Pues no. Siempre confié en ti. Aún recuerdo la cara de mi madre cuando le comenté
de nuestros encuentros. ¡Basta con eso! El ya no volverá, me decía. Solo cuando
la increpé con lo que tú me habías contado se quedó con la boca trabada y sus
ojos se aguaron. ¿Cómo te enteraste?, me preguntó. Mi padre me lo ha dicho, le
dije. Sobre tus llamadas ocultas con mi tío, sus escapadas a la playa, me ha
dicho todo lo que le escondieron durante años y cómo aquél día, cuando él los
descubrió, fue su propio hermano quien le dio la soga. La cara de mi madre
lucía como estatua de cera. No sabía si era a causa de lo que había escuchado o
de la cantidad de medicamentos que tomaba. Clavó una mirada tan fuerte en mí
que sentí que algo logró romper, se levantó del sofá y sin cambiarse de ropa,
agarró su bolso del mesón, luego avanzó hasta la puerta principal, sin cerrarla
continuó caminando hasta llegar al auto, lo abrió torpemente para luego
encenderlo y acelerar hasta perderse de mi vista. De ella no supe más en años.
Yo ya estaba acá cuando vino a visitarme. ¿Te acuerdas? Sobabas mi cabeza
mientras ella me reprochaba lo que había hecho. Sé que ella por un momento colocó
su mirada sobre ti aunque se empeñaba en negarlo.
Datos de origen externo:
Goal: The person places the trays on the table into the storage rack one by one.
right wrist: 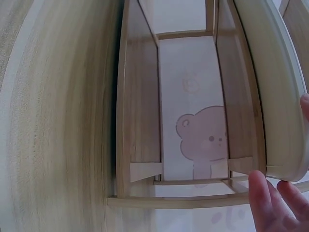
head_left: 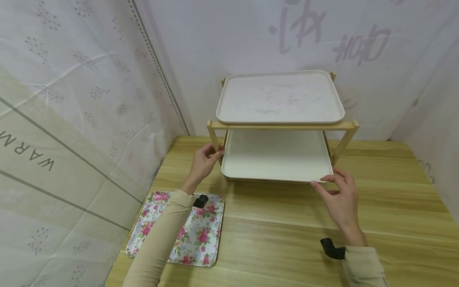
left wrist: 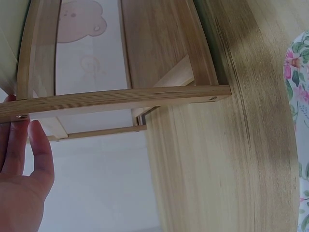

No seas tonto. Es la sombra de la mesa, me dijo. Es deber de un
hijo vengar a su padre, contestaba yo a sus reclamos. Además, yo no sabía que
mis primos iban a estar ahí también, intentaba explicarle. Pero fue en vano. Solo
se tapaba la cara con ambas manos para que no la vean llorar, pero sus quejidos
se escuchaban en todo la sala de visitas.
¡Pobre la
vieja!, padre. Seguramente ya se habrá tomado a esta hora su té. Seguramente
estará durmiendo como un ángel cuando el guardia que abra la celda, me tome del
brazo y me lleve a aquel cuarto. Sí, seguramente ya estará dormida cuando tú y
yo volvamos a estar juntos. Esta vez, por la eternidad.